__EXERCISE AIM__
Looking through the data, please report how many lines contain the string "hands", giving nothing but the number.

__DATA RECORDS__
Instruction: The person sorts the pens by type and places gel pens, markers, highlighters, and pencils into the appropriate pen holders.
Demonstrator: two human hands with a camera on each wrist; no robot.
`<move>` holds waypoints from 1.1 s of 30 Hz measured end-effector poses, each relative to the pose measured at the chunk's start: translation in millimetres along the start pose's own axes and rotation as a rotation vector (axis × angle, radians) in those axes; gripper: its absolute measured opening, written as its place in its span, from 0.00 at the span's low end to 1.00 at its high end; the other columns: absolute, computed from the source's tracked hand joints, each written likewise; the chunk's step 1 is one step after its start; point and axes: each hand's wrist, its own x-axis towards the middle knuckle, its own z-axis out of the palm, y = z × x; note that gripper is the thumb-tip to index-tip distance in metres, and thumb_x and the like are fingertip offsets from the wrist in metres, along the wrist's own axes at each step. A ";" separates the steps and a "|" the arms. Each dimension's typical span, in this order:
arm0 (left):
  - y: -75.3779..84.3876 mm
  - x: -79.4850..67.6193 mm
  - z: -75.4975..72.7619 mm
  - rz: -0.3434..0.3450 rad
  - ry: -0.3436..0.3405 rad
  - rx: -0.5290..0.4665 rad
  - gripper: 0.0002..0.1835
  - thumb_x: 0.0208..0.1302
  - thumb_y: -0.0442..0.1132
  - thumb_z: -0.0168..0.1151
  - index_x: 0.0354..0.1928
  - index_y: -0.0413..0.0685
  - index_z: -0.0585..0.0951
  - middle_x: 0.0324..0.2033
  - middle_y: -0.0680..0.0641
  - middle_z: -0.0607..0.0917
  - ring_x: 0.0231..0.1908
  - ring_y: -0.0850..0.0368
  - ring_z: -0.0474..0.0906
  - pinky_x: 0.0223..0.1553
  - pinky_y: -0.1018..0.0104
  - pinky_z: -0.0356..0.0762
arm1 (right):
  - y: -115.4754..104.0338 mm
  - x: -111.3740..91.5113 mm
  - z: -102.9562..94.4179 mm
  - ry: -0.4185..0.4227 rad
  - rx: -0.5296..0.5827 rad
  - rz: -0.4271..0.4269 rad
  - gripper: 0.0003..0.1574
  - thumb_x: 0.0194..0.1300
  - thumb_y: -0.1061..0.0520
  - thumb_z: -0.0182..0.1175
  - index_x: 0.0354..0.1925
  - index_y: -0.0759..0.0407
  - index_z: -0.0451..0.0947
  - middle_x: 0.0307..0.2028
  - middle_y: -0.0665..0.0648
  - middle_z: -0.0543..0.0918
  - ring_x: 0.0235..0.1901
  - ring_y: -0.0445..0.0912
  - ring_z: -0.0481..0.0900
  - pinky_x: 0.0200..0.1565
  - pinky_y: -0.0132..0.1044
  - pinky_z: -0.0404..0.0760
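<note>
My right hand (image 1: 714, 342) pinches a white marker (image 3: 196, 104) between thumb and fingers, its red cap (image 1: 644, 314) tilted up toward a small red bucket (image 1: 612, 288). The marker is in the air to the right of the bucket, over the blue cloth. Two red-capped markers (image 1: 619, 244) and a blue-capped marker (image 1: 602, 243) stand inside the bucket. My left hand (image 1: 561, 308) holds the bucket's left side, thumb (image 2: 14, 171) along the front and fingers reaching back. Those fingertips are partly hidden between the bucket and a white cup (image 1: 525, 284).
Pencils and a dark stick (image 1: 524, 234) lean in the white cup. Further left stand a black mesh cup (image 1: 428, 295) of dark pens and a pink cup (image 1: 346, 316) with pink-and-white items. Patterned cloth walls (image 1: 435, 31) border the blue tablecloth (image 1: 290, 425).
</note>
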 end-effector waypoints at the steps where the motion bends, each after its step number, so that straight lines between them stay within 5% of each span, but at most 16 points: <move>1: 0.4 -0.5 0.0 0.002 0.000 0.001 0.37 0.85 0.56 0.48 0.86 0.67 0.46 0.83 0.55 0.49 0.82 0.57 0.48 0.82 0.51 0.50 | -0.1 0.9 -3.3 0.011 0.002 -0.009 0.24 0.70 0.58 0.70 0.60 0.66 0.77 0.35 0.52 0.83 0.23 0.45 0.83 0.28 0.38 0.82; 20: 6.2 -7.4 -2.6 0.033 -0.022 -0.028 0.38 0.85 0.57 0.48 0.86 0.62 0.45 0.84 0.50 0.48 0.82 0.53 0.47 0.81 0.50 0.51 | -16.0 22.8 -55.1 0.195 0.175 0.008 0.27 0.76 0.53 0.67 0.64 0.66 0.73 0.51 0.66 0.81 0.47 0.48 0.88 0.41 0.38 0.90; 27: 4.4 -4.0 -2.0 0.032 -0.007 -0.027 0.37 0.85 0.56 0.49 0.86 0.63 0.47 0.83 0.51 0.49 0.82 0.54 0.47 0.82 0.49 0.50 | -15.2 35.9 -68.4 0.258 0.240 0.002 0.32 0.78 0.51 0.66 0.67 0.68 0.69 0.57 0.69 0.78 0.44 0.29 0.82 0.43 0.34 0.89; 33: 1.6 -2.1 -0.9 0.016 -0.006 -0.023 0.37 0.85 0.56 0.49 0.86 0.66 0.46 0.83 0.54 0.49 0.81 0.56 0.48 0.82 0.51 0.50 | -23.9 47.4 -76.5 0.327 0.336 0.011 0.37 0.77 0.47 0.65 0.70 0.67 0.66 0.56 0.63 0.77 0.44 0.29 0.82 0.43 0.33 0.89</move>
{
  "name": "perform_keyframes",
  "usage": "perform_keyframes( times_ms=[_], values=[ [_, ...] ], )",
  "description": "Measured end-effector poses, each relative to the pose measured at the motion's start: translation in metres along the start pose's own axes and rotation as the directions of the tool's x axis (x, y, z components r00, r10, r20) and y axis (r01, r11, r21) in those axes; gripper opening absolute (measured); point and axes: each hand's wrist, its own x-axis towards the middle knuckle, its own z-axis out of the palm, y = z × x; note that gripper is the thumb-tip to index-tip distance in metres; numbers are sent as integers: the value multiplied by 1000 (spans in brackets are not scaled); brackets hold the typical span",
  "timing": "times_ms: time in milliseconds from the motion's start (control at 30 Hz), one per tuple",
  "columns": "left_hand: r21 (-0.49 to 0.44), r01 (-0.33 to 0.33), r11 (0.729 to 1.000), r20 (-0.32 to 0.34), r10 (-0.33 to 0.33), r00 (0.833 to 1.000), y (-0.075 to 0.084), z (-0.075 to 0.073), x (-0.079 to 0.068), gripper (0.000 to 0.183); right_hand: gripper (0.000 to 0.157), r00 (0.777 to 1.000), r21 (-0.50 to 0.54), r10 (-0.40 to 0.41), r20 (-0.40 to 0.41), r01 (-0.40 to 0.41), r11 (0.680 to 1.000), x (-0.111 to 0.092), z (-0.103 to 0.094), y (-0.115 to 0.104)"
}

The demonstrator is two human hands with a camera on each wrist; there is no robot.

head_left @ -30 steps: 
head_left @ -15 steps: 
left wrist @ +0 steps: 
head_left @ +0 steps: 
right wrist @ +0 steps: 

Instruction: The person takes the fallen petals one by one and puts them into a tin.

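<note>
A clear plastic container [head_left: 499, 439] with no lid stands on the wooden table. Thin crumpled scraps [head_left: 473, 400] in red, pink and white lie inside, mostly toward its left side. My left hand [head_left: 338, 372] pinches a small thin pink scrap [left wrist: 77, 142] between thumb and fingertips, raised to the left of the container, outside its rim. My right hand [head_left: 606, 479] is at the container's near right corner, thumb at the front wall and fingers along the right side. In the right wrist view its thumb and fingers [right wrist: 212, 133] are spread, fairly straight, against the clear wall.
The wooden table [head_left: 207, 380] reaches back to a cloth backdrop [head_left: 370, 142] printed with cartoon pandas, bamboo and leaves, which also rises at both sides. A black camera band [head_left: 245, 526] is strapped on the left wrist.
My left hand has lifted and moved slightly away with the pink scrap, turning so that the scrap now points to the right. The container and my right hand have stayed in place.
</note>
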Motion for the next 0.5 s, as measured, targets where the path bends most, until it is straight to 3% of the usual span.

__ANSWER SECTION__
2